Dojechali wreszcie do blokady i Steve zaparkował na poboczu. Podszedł do nich jakiś wąsaty policjant i wsunął głowę do samochodu.

– Witam państwa. Cholernie miły dzień. W sam raz na polowanie na ludzi.

– Jak przebiega akcja?

– Nic nadzwyczajnego nie znaleźliśmy. Jedynie dwójkę małolatów w nieubezpieczonym samochodzie. Aha, i kobietę w futrze… pod futrem nie miała zupełnie nic.

Sissy popatrzyła w kierunku wielkiego brązowego niedźwiedzia. To tam ciągnęła ją nieznana siła, i to o wiele mocniej niż do tej pory. Sprawiła, że jej serce zaczęło bić wolniej i znacznie ciężej, słyszała nawet w uszach szum własnej krwi.

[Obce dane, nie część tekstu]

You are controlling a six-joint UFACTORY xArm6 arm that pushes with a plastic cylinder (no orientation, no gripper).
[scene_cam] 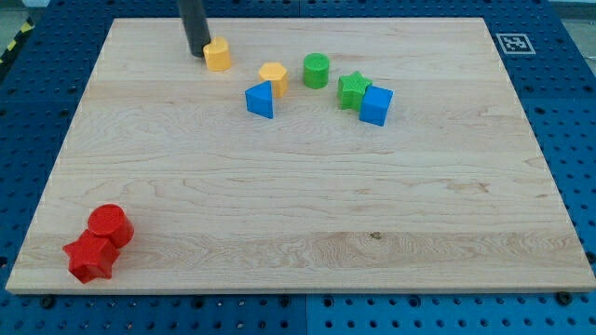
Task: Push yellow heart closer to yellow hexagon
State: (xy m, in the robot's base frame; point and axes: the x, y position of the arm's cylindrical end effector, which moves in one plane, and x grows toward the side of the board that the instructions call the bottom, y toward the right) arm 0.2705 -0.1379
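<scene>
From my station I see my tip (198, 53) planted on the wooden surface (298, 205) at the far left part of it, pressed right up against the left side of the yellow heart (218, 55). This arm carries no hand at all, only the dark rod, so there is nothing to call wide, narrow or holding. The yellow heart sits near the far edge, and the yellow hexagon (274, 76) lies to its right and a little nearer, apart from it with bare wood between them. The yellow hexagon touches, or all but touches, a blue block (261, 100) that looks like a wedge or triangle just at its near left corner. Further right stands a green cylinder (317, 70), close beside the hexagon but apart from it. Right of that, a green star (353, 89) rests against a blue cube (376, 104), the cube being slightly nearer and to the right. Well apart from all these, at the near left corner of the surface, a red cylinder (111, 224) sits touching a red star (90, 257), which lies just nearer and to its left. A black-and-white marker tag (514, 43) is fixed at the far right corner.
</scene>
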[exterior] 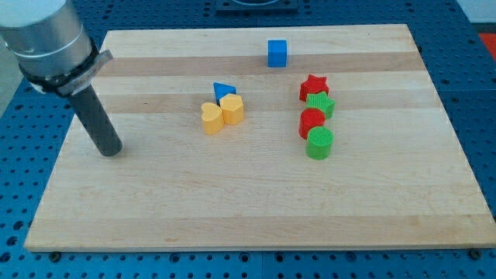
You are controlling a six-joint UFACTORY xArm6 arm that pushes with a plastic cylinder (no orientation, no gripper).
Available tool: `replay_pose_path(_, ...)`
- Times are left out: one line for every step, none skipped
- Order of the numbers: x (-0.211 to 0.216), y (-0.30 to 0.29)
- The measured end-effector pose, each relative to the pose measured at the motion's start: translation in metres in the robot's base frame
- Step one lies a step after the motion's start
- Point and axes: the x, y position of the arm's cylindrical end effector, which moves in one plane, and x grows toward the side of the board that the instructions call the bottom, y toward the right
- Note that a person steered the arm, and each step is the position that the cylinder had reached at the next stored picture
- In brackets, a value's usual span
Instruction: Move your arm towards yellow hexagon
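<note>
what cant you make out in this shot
- Blue triangle: its lower part is hidden behind the yellow hexagon and yellow heart.
- Red block under the green star: partly covered by the star and the green cylinder, so its shape is unclear.
- Arm above my tip: cut off by the view's top and left edges.
- Dark thing at the view's top edge: cut off, cannot be identified.

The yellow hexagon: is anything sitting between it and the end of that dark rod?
Yes: in the camera view the yellow heart lies between my tip and the yellow hexagon, touching the hexagon's left side. Otherwise bare board.
</note>
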Motion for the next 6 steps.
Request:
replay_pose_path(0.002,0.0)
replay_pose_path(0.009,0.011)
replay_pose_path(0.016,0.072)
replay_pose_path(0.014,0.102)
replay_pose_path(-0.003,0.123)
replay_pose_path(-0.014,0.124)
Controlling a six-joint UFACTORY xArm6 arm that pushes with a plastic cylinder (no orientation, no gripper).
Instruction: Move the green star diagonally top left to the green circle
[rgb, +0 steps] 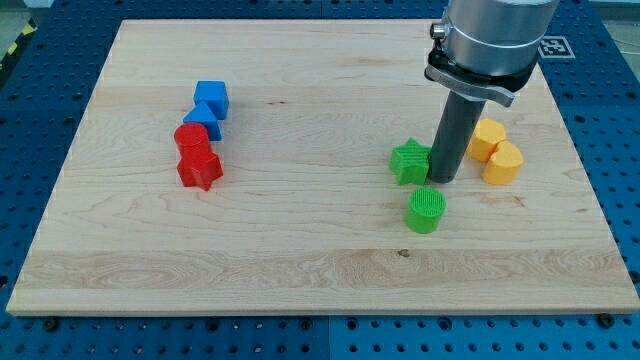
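Bright, even light falls from above onto the pale worktop (300, 250), with no strong glare. Shadows are short and soft, hugging the bases of the blocks. Focus stays sharp throughout, and edges look undistorted.

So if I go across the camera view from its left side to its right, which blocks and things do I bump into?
Red blocks → blue blocks → green star → green circle → my tip, beside the star → yellow blocks.
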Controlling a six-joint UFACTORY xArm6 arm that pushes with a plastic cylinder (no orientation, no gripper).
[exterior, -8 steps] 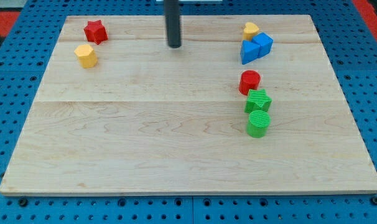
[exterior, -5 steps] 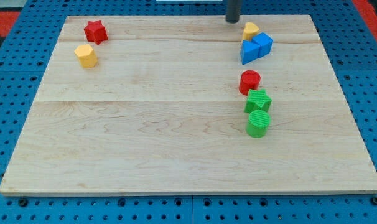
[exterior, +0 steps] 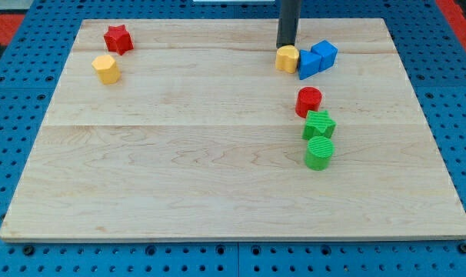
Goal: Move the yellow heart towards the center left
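Observation:
The yellow heart [exterior: 287, 58] lies at the view's upper right, touching the left side of a blue triangular block [exterior: 307, 65]. My tip [exterior: 285, 45] stands right at the heart's top edge, touching or nearly touching it. The rod rises out of the view's top.
A blue cube [exterior: 324, 53] sits right of the blue triangular block. A red cylinder [exterior: 308, 101], a green star [exterior: 319, 124] and a green cylinder [exterior: 319, 153] run down the right. A red star [exterior: 118, 38] and a yellow hexagonal block [exterior: 106, 68] sit at the upper left.
My tip swept right along the top, then came down behind the yellow heart. The heart has slid down and to the left, from above the blue blocks to beside them.

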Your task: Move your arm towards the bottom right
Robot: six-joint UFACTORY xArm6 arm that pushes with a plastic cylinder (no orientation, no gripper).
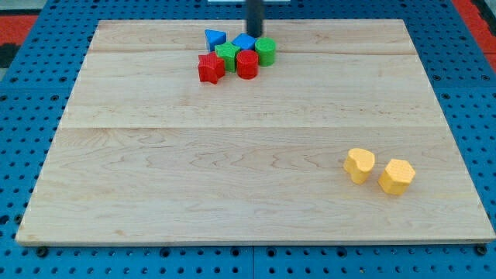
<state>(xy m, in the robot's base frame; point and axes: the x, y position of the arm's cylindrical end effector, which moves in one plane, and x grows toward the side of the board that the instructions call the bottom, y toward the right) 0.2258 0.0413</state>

– Detektywie Wintergreen, oni są tutaj.

– Tutaj? – zdziwił się Steve.

– Tak. Gdzieś na terenie supermarketu.

Policjant popatrzył na Steve’a i zrobił zdziwioną minę.

– Dobrze, sprawdzimy ten teren – powiedział Steve. – Być może będę potrzebował wsparcia, rozumiecie?

– Ma pan zamiar przeszukać supermarket?

– Tak. Zawiadomię was, jeśli będę potrzebował dodatkowych ludzi.

– Pan tutaj rządzi.

Wjechali na parking. Sissy nie czuła się tak od czasu, gdy odbyła przejażdżkę na wirującej karuzeli podczas targów w Danbury, kiedy miała piętnaście lat. Z trudem oddychała i odnosiła wrażenie, że jakaś siła wpycha ją w siedzenie samochodu.

– Nic pani nie jest, pani Sawyer? – zapytał Steve.

Sissy tylko pokręciła głową.

– Oni na pewno tutaj są, nie mam najmniejszej wątpliwości. Gdzieś na parkingu. Niech pan skręci w lewo.